Expect to pay £150-300 for an independent damp survey. It’s worth the cost to avoid unnecessary damp-proofing work, which can run into thousands and sometimes makes the problem worse when the diagnosis was wrong.
Frequently Asked Questions
Should I leave windows open at night for ventilation? In summer, yes — overnight temperatures are mild enough, and it helps flush moisture from breathing. In winter, the heat loss usually isn’t worth it. Use trickle vents instead, or run a dehumidifier overnight. If you do open a window at night in winter, just a small gap is enough — you don’t need it wide open.
Will a dehumidifier help with condensation on windows?

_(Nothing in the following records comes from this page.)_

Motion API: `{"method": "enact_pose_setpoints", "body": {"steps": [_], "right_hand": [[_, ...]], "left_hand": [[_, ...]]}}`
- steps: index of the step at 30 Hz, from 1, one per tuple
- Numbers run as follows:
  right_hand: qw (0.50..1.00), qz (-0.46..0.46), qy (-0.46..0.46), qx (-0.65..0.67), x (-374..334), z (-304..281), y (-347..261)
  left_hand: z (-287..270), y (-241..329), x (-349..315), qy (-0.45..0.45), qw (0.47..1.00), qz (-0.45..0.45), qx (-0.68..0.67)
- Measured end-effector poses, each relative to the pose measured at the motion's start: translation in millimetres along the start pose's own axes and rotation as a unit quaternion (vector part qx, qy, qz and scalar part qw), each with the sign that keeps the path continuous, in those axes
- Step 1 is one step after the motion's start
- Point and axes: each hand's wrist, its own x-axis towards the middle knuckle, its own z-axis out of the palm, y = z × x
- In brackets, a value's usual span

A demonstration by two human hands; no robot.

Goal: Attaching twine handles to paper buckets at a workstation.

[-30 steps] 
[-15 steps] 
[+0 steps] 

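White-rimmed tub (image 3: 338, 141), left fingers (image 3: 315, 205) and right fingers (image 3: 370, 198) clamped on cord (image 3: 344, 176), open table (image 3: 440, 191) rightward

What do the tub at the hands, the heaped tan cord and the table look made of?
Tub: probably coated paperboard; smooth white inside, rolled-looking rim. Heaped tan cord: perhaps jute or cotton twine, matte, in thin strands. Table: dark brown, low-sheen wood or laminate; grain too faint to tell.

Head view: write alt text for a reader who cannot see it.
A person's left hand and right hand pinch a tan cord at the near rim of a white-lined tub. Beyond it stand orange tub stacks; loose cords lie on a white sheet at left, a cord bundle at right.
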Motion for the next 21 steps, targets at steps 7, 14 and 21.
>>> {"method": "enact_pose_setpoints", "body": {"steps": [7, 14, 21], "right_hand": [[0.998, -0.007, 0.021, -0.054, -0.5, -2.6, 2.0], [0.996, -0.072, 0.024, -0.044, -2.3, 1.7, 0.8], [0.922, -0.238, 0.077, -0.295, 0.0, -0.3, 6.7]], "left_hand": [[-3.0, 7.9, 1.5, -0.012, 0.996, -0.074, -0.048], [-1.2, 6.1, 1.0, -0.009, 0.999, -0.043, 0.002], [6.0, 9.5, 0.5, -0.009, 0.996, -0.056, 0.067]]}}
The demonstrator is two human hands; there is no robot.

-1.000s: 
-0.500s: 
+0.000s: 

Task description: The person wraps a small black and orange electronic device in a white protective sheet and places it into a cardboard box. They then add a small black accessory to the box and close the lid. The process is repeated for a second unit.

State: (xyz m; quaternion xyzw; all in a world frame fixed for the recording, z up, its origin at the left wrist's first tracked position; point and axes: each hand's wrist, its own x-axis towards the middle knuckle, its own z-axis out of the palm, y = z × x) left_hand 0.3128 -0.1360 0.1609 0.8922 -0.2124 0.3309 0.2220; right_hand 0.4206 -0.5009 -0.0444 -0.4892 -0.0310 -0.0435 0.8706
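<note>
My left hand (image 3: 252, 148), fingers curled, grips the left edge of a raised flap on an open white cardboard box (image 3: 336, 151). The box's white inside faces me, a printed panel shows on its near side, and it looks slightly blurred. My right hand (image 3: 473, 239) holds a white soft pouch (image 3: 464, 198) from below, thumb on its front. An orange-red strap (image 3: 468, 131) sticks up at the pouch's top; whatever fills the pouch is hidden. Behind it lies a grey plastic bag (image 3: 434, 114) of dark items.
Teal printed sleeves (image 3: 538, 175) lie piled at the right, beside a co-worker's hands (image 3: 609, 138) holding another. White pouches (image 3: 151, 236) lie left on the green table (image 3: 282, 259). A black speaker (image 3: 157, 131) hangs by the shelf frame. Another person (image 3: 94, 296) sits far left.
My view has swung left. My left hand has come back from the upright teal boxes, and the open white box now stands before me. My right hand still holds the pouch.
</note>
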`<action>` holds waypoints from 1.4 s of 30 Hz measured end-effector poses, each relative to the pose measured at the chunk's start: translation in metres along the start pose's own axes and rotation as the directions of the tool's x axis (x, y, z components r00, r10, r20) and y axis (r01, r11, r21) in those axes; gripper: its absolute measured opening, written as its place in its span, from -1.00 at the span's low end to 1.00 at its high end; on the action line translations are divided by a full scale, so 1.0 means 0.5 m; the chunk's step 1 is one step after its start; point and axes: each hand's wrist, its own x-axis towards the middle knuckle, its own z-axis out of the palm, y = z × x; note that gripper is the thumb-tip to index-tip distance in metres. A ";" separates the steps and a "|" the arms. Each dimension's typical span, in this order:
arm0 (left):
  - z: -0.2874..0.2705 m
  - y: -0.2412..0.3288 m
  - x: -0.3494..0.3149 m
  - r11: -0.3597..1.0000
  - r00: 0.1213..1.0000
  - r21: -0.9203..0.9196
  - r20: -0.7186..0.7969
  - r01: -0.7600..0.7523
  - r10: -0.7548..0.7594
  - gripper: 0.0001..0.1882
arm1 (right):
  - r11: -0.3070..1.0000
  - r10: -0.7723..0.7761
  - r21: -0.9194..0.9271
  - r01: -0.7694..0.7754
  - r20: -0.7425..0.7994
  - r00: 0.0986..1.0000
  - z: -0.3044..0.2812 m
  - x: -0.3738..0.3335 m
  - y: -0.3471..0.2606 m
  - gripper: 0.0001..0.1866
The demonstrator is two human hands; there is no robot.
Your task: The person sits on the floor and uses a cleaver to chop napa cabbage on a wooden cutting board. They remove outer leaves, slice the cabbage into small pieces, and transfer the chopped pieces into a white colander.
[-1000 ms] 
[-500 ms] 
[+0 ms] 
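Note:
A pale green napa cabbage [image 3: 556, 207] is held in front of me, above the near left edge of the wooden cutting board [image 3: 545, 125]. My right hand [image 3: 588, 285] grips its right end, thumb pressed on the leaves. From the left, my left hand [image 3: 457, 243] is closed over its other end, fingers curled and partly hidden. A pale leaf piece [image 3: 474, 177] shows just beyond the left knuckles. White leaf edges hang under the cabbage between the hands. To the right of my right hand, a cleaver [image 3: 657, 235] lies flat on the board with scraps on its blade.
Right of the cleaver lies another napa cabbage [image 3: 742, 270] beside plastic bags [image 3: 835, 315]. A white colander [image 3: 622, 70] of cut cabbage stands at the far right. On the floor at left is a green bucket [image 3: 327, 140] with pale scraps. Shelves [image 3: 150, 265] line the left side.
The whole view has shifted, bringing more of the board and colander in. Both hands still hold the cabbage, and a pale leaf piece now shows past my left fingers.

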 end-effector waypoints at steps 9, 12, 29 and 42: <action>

Yes. Window condensation happens when moist indoor air hits the cold glass surface. A dehumidifier reduces the moisture in the air, which directly reduces condensation. You should see a noticeable difference within 24-48 hours of running one consistently.
How do I know if I need a dehumidifier or better ventilation? If your indoor humidity stays above 60% despite regular ventilation (10-15 minutes of open windows, three or four times a day), you need a dehumidifier. A digital hygrometer (about £8-15) tells you exactly where you stand — it takes the guesswork out of it.
Are desiccant dehumidifier bags worth buying? The small disposable moisture absorber bags (DampRid, UniBond) remove tiny amounts of moisture — about 100-200ml over several weeks. They’re fine for a wardrobe or a small cupboard, but they won’t make a meaningful difference to room humidity. For rooms, you need an electric dehumidifier.
Can opening windows cause more damp in winter? It can if outdoor humidity is higher than indoor humidity — check a weather app before opening up. On rainy, foggy, or very humid days, keep windows closed and use a dehumidifier instead. On dry, crisp winter days, ventilation works well.